| About this exercise |
Copy out exactly the stretch of the listing below that begins at the line containing "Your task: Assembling" and ends at the line containing "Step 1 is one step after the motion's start", and copy nothing outside it.

═══

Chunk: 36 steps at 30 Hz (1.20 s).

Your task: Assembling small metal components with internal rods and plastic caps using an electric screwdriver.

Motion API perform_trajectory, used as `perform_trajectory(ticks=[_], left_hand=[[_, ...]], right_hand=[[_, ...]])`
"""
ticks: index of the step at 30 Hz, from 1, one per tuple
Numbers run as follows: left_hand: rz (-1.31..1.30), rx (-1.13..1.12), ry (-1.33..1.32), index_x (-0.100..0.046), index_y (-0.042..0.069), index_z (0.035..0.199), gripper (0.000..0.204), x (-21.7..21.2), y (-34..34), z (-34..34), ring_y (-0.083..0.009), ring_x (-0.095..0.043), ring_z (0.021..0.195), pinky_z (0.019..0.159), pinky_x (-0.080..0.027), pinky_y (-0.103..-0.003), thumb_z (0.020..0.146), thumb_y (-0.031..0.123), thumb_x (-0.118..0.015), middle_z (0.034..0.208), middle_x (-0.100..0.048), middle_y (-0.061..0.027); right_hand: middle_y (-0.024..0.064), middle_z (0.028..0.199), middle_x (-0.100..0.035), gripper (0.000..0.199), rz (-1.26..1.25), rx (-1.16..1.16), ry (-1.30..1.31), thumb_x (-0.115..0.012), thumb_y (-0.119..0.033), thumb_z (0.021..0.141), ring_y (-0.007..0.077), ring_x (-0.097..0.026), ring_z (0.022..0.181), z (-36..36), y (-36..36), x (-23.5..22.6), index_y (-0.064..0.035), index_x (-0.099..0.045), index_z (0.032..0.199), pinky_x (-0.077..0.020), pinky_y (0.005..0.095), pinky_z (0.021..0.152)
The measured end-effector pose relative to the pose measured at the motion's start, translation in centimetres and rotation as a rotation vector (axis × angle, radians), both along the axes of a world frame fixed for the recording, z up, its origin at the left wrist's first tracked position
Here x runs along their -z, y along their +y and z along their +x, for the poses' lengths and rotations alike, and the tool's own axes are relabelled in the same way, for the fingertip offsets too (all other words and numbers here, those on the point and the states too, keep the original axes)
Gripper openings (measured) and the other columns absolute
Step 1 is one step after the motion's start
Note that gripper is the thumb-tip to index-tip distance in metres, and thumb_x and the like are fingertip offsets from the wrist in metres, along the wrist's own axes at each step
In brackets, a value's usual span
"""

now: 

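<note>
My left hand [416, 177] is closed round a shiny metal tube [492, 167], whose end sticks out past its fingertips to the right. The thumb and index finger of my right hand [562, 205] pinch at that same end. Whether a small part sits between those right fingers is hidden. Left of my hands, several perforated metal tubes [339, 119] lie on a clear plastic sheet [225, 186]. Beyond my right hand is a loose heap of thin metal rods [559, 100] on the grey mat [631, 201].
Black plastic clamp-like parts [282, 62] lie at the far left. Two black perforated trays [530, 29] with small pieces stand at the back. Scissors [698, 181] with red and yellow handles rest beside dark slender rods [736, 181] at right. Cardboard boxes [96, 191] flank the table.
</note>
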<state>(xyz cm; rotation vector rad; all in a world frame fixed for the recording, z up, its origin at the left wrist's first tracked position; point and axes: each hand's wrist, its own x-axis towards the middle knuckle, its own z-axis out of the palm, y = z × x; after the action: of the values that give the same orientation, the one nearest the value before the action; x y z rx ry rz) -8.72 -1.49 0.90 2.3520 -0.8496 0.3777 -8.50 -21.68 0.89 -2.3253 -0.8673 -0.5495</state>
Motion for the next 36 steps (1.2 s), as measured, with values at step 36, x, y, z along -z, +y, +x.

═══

| Your response |
Your task: Assembling small metal components with internal rods and plastic caps using an electric screwdriver.

Motion API perform_trajectory, used as `perform_trajectory(ticks=[_], left_hand=[[_, ...]], right_hand=[[_, ...]])`
"""
ticks: index of the step at 30 Hz, from 1, one per tuple
Numbers run as follows: left_hand: rz (-1.31..1.30), rx (-1.13..1.12), ry (-1.33..1.32), index_x (-0.100..0.046), index_y (-0.042..0.069), index_z (0.035..0.199), gripper (0.000..0.204), x (-21.7..21.2), y (-34..34), z (-34..34), ring_y (-0.083..0.009), ring_x (-0.095..0.043), ring_z (0.021..0.195), pinky_z (0.019..0.159), pinky_x (-0.080..0.027), pinky_y (-0.103..-0.003), thumb_z (0.020..0.146), thumb_y (-0.031..0.123), thumb_x (-0.118..0.015), middle_z (0.034..0.208), middle_x (-0.100..0.048), middle_y (-0.061..0.027); right_hand: middle_y (-0.024..0.064), middle_z (0.028..0.199), middle_x (-0.100..0.035), gripper (0.000..0.199), rz (-1.26..1.25), rx (-1.16..1.16), ry (-1.30..1.31), thumb_x (-0.115..0.012), thumb_y (-0.119..0.033), thumb_z (0.021..0.141), ring_y (-0.007..0.077), ring_x (-0.097..0.026), ring_z (0.022..0.181), z (-36..36), y (-36..36), x (-23.5..22.6), index_y (-0.064..0.035), index_x (-0.099..0.045), index_z (0.032..0.199), pinky_x (-0.077..0.020), pinky_y (0.005..0.095), pinky_z (0.021..0.152)
The measured end-effector pose relative to the pose measured at the motion's start, translation in centimetres and rotation as a rotation vector (axis × angle, radians), both along the axes of a world frame fixed for the recording, z up, its origin at the left wrist's first tracked position
Here x runs along their -z, y along their +y and z along their +x, for the poses' lengths and rotations alike, and the tool's own axes are relabelled in the same way, for the fingertip offsets too (all other words and numbers here, those on the point and the states too, keep the original axes)
Gripper openings (measured) and the other columns absolute
Step 1 is one step after the motion's start

No further work remains in this exercise.